Generation of Dox-regulatable dnRAR transgenic mice
To generate the Teto-CMV-dnRAR transgenic mouse line, the dnRAR cDNA (14) was amplified by PCR using a downstream primer (5'-CTCGCTCTAGATTATCACTTGTCATCGTCGTCCTTGTAGTC-3'), an upstream prime (5'-GCGGAATTCGCCACCATGGCCAGCAACAGCAGCTCC-3'), and a wild-type human RAR cDNA as a template. The PCR dnRAR cDNA was digested with EcoRI/XbaI and subcloned downstream of the cytomegalovirus (CMV) minimal promoter linked to seven Tet-responsive elements at the EcoRI and XbaI sites in the pUHK10-3 vector. The expression cassette containing the CMV promoter, the dnRAR cDNA, and the simian virus 40 polyadenylation signaling sequence was dissected out and purified for microinjection into FVB/N mice by the Transgenic Core Facility at University of Cincinnati, College of Medicine. Founder lines were identified by the PCR strategy using an upstream primer in the RAR cDNA coding region (5'-GAA GCG GAG GCC CAG CCG CCC-3') and a downstream primer in the pUHD 10-3 plasmid, (5'-CAT TCC CGA TGA AGA GGC CG-3').
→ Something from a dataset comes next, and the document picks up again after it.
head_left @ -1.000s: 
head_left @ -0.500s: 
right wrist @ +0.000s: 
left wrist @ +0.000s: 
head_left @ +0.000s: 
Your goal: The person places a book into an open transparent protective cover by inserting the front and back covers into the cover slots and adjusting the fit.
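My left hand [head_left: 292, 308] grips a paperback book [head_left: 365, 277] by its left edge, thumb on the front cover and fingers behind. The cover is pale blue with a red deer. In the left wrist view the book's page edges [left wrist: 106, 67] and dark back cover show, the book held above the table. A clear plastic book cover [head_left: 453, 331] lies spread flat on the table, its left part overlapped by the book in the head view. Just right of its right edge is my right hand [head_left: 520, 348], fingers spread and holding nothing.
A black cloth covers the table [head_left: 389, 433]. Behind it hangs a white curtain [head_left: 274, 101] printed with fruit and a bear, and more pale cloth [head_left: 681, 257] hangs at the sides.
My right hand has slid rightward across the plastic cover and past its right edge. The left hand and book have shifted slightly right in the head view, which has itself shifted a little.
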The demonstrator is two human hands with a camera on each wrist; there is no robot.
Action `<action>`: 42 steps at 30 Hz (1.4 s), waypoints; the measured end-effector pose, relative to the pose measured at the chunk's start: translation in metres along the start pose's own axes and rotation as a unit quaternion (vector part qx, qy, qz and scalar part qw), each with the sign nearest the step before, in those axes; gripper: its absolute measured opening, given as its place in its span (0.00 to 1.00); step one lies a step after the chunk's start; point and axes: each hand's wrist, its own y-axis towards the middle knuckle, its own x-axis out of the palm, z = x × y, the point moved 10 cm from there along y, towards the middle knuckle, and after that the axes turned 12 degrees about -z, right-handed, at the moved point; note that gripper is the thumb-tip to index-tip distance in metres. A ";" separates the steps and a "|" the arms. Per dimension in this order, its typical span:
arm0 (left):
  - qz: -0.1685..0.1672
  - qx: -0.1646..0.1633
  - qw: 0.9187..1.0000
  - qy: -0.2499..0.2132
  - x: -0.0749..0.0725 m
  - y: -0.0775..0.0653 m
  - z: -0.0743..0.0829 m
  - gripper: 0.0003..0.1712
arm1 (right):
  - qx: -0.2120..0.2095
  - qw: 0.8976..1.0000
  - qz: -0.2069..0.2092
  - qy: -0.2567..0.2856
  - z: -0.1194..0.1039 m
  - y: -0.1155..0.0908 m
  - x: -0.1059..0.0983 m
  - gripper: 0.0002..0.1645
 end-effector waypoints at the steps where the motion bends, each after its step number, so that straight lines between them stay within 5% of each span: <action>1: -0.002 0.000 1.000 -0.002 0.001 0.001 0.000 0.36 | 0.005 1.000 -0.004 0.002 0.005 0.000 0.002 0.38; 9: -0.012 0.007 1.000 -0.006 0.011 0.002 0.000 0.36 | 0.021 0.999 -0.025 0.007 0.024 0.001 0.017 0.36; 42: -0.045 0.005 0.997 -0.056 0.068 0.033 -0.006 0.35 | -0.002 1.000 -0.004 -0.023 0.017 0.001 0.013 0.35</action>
The CCSP-reverse tetracycline responsive transactivator (rtTA) and SP-C rtTA transgenic lines were kindly provided by Dr. J. A. Whitsett and J. Tichelaar, which were genotyped with an upstream primer corresponding to the SP-C promoter (5'-GAC ACA TAT AAG ACC CTG GTC A-3') or to the CCSP promoter (5'-ACT GCC CAT TGC CCA AAC AC-3') and a downstream primer corresponding to the rtTA cDNA coding region (5'-AAA ATC TTG CCA GCT TTC CCC-3'). To detect Dox-induced expression of dnRAR mRNA in double-transgenic mice, 21-d-old young adult double-transgenic mice were treated with or without 0.5 mg/ml of Dox in drinking water for 7 d. Total RNAs were isolated from lungs using the RNA purification kit (QIAGEN, Valencia, CA). RT-PCR was used to detect the dnRAR mRNAs with the SuperScript One-Step RT-PCR kit, using the same pair of DNA oligo-primers that was used for genotyping Teto-CMV-dnRAR transgenic mice.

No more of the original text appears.